What you are asked to do: Your answer must be the exact lines of the listing below that run from the line with "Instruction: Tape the" to the line with "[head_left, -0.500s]", ends included, and no pictures.

Provided data:
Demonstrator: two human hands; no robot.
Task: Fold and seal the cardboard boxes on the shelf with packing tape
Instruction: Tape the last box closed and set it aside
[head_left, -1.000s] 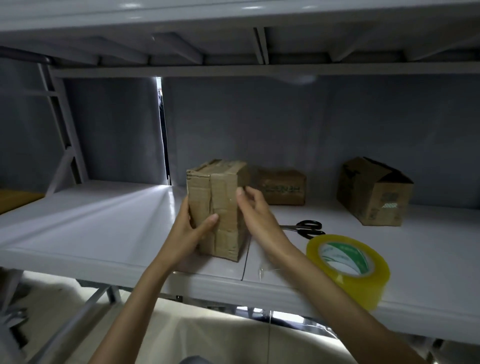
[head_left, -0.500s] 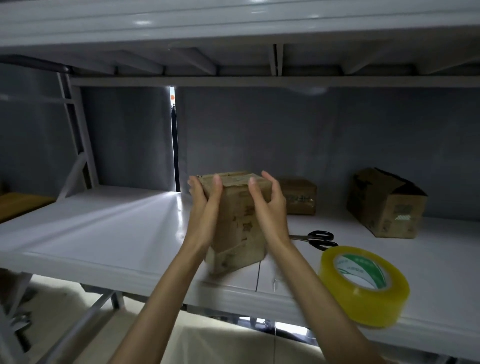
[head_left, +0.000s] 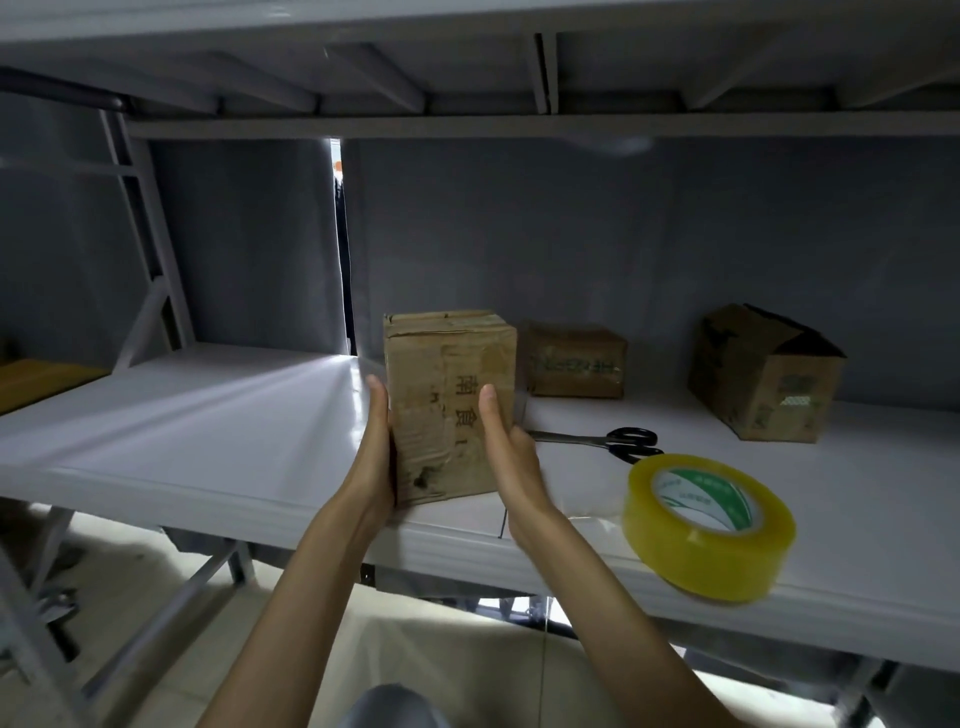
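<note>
Centre frame, on the white metal shelf (head_left: 208, 431), stands the tall brown cardboard box (head_left: 451, 405), upright. Left hand (head_left: 375, 457) and right hand (head_left: 511, 457) clasp its sides, thumbs up the front. Best to steady it squarely before reaching for the yellow tape roll (head_left: 709, 525) lower right.

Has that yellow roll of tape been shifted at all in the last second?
No. The tape roll lies just in front of the scissors near the shelf edge, as before; only the camera moved.
</note>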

Solution for this exercise:
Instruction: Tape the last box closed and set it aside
[head_left, -1.000s] 
[head_left, -0.500s] 

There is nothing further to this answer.